While the pipeline driven the split program, it will split the *psl_for_mk_test file into bunch of smaller files, and it is possible that one gene may appeared in two smaller files, which may lead to problems.
Due to the un-precise alignment of blat results, e.g. very tiny exons may attract to alignment with near by of larger exons, this may lead to skew of results.
The pipeline automaticly alignment the SNPs from VCF with the refernece, if the quality of SNPs is low, then the information may mislead the results. So we encourage people filter the SNP first.
This is because there is no any SNPs detected in scaffold2494 in populationb.

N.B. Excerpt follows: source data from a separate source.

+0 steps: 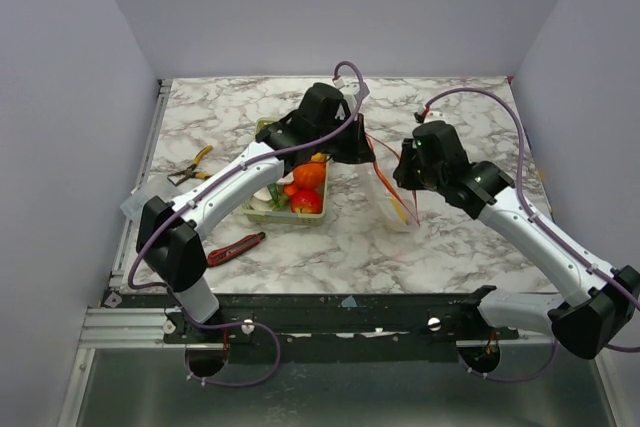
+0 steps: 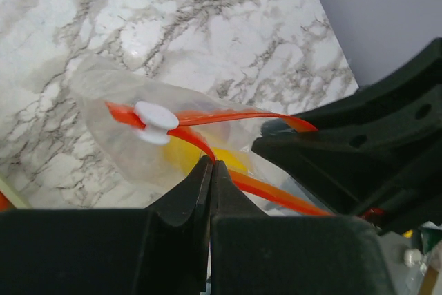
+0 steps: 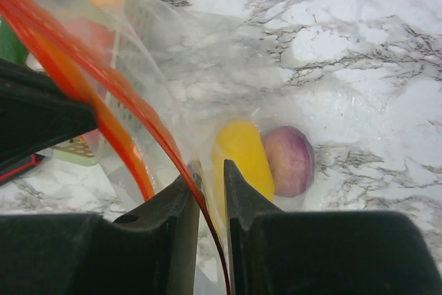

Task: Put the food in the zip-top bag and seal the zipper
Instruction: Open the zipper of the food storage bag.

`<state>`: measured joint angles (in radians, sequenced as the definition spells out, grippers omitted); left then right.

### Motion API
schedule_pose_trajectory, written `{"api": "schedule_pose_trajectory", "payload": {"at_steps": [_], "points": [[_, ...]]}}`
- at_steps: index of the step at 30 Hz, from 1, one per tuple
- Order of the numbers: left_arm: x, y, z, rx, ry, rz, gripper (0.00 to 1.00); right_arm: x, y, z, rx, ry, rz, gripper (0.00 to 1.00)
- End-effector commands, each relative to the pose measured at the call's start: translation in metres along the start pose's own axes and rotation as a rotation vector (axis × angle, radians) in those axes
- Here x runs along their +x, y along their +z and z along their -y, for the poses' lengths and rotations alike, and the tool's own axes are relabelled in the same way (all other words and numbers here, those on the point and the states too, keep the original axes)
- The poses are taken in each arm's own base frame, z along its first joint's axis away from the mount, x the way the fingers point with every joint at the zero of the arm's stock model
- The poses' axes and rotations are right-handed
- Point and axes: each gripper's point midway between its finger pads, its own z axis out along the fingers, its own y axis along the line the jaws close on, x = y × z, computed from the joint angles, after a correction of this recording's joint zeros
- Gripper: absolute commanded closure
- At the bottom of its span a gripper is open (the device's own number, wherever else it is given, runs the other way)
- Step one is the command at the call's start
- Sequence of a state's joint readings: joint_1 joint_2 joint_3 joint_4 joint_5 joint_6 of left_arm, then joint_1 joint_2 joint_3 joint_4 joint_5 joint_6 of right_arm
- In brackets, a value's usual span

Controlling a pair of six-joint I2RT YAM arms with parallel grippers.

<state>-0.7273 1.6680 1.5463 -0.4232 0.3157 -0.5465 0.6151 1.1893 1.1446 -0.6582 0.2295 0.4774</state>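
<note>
Two sets of jaws at the zipper (image 2: 221, 117): left gripper (image 2: 210, 164) clamped on it, right gripper (image 3: 211, 168) slightly apart, strip between.

Table (image 1: 450, 247): white marble-pattern top, grey veining, slight sheen.
Back wall (image 1: 340, 7), left wall (image 1: 60, 97), right wall (image 1: 590, 37): plain pale lavender-grey panels, closing in table on three sides, meeting at sharp corners.
Silver aluminium rail (image 1: 143, 162) along table's left edge.
Slotted aluminium beam (image 1: 120, 325) at near left corner.
Black bar (image 1: 350, 309) across near edge of table.
In front of that, dull grey metal sheet (image 1: 360, 397).
Light even, diffuse; shadows on marble faint, soft-edged.
</note>
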Motion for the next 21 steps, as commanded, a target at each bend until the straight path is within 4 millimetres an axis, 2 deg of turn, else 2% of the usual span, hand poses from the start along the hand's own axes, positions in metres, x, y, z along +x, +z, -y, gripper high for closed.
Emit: {"api": "schedule_pose_trajectory", "payload": {"at_steps": [1, 5, 9, 12, 14, 16, 18, 21], "points": [[0.009, -0.018, 0.031, 0.168, 0.018, -0.074, 1.00, -0.013, -0.008, 0.005, 0.039, -0.017, 0.026, 0.77], [0.016, -0.020, 0.034, 0.221, 0.015, -0.119, 1.00, -0.019, -0.012, 0.009, 0.060, -0.045, 0.037, 0.74], [0.018, -0.024, 0.033, 0.244, 0.017, -0.135, 1.00, -0.026, -0.013, 0.012, 0.072, -0.100, 0.061, 0.66], [0.017, -0.028, 0.033, 0.258, 0.012, -0.137, 1.00, -0.028, -0.010, 0.013, 0.077, -0.133, 0.067, 0.66], [0.016, -0.029, 0.034, 0.274, 0.023, -0.139, 1.00, -0.031, -0.010, 0.013, 0.080, -0.135, 0.075, 0.71], [0.016, -0.030, 0.035, 0.297, 0.030, -0.145, 1.00, -0.032, -0.009, 0.004, 0.032, -0.147, 0.079, 0.80], [0.015, -0.034, 0.037, 0.326, 0.044, -0.147, 1.00, -0.032, -0.007, -0.006, -0.023, -0.162, 0.076, 0.98], [0.011, -0.036, 0.027, 0.288, 0.058, -0.126, 1.00, -0.032, -0.004, -0.007, -0.025, -0.158, 0.074, 0.99]]}}
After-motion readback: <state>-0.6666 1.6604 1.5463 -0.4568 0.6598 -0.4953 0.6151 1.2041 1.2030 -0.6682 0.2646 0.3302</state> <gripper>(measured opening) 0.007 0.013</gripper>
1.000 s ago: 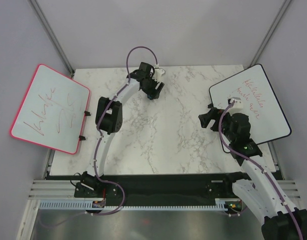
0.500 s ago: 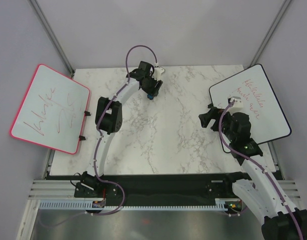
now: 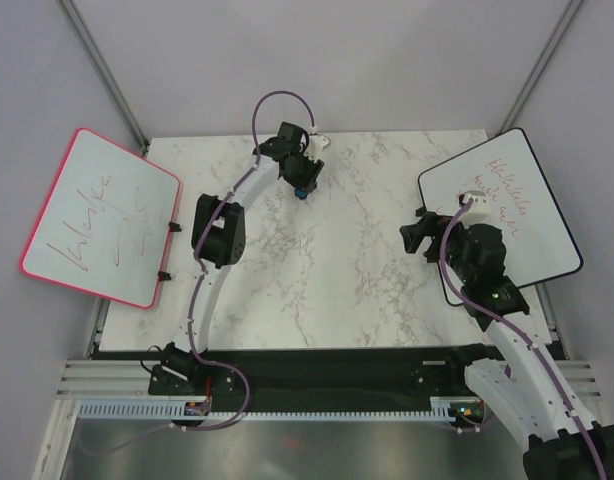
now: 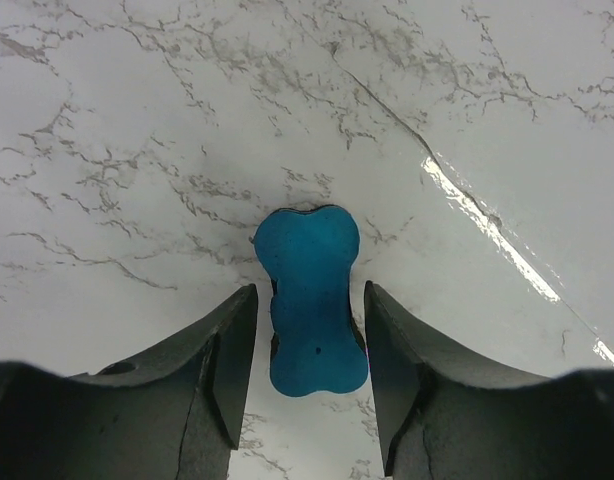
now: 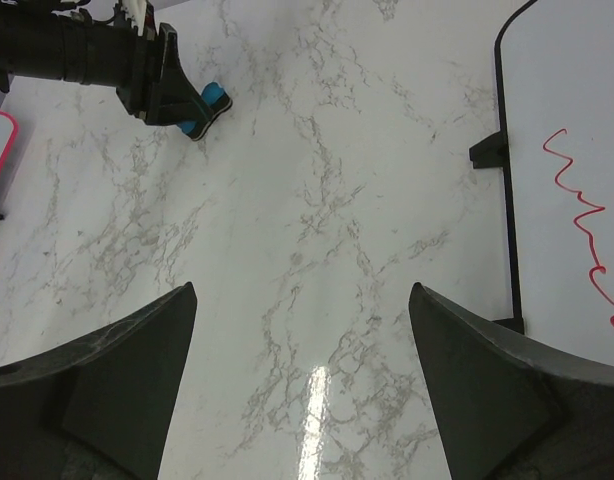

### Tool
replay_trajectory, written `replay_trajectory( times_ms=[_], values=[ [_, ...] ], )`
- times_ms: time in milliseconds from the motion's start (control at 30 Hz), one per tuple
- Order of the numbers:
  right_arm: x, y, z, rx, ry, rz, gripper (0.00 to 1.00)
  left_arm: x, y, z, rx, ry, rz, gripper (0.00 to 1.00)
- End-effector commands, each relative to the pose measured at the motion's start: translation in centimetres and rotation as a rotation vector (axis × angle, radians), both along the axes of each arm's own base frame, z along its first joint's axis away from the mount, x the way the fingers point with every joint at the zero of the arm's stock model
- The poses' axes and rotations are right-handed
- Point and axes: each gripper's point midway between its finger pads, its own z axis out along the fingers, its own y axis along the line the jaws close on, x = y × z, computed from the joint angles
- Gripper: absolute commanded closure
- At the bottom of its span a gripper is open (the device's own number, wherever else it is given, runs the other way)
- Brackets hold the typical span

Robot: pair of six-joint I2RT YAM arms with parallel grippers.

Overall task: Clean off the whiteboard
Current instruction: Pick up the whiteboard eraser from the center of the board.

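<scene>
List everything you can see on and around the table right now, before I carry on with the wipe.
whiteboard: one, white face with orange-red writing, black frame, at the table's right edge
second whiteboard: one, white with red scribbles, pink frame, at the table's left side
eraser: one, blue, lying on the table toward its far side, left of centre
table: one, white marble with grey veins
left arm and right arm: two, white and black, bases at the near edge
left fingers: two, black, open either side of the eraser
right fingers: two, black, wide open over the table beside the whiteboard
</scene>
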Motion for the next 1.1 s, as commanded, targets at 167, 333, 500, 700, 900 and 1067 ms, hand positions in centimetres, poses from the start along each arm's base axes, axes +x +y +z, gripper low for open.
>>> replay_trajectory(
  times_ms=[167,333,500,700,900,1067],
  values=[
    [0.0,-0.5,3.3,-0.019,-0.085,-0.019,0.04,0.3,-0.4,0.4,-0.001,0.003,0.034,0.52],
    [-0.1,-0.5,3.0,-0.02,-0.08,-0.019,0.03,0.5,-0.4,0.6,0.002,-0.01,0.033,0.54],
    [-0.1,-0.6,2.8,-0.025,-0.074,-0.02,0.03,0.6,-0.5,1.2,0.005,-0.027,0.022,0.54],
    [0.3,-1.4,0.9,-0.017,-0.008,-0.087,0.04,0.3,-1.3,3.4,-0.018,-0.058,-0.008,0.85],
    [0.0,-5.3,-1.1,-0.052,0.121,-0.33,0.05,-3.1,-4.7,8.0,-0.051,-0.107,-0.138,0.98],
    [-0.5,-6.3,0.1,-0.089,0.143,-0.373,0.07,-7.0,-8.0,11.2,-0.15,-0.09,-0.271,0.98]
  ],
)
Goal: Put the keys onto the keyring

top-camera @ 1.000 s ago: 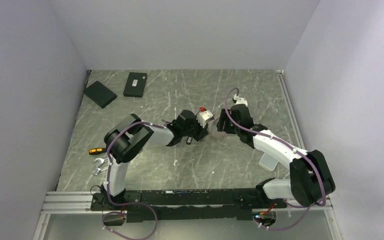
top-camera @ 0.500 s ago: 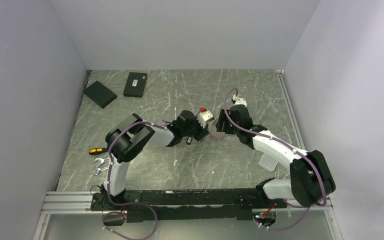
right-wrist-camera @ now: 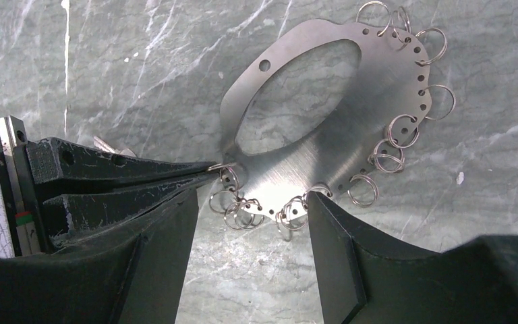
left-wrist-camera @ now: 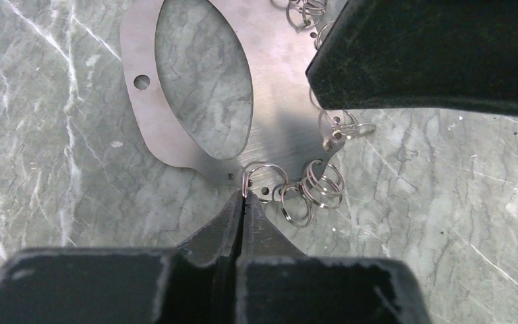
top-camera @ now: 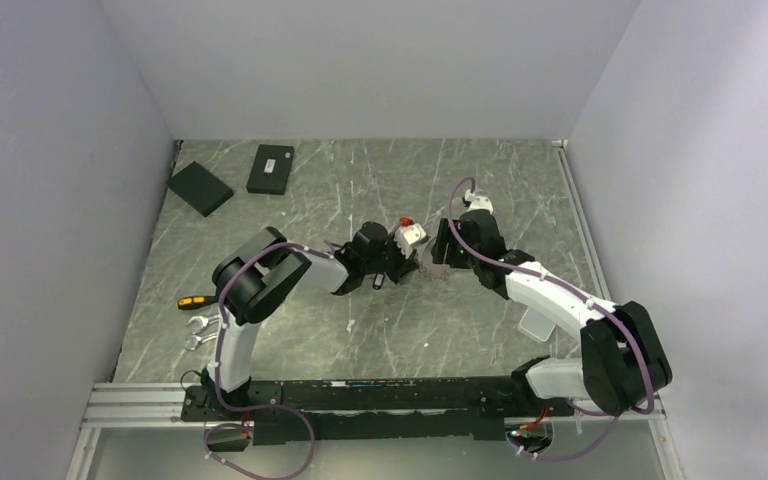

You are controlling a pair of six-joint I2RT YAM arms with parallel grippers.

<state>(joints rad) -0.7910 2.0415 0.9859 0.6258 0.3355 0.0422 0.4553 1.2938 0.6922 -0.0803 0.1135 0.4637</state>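
Black left gripper (left-wrist-camera: 244, 199) tips pinched together on a split ring (left-wrist-camera: 263, 167) at plate rim, flat steel keyring plate (right-wrist-camera: 324, 155) mid-table, long axis lower-left to upper-right in right wrist view, right gripper (right-wrist-camera: 253, 250) fingers apart astride ringed edge, top view mostly hides plate.

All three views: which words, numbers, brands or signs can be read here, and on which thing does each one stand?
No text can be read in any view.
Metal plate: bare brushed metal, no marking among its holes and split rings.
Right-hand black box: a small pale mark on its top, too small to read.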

Degenerate alphabet | Nucleotides |
---|---|
M | A/C |
Y | C/T |
K | G/T |
S | C/G |
R | A/G |
W | A/T |
H | ACT |
V | ACG |
D | AGT |
B | CGT |
X/N | means we know nothing about this site, it will be neglect |
I | INDEL, it will be neglect during the calculation |
Adaptive protein evolution at the *Adh* locus in *Drosophila*. John H. McDonald and Martin Kreitman. Nature, Vol 351,652-654 (1991).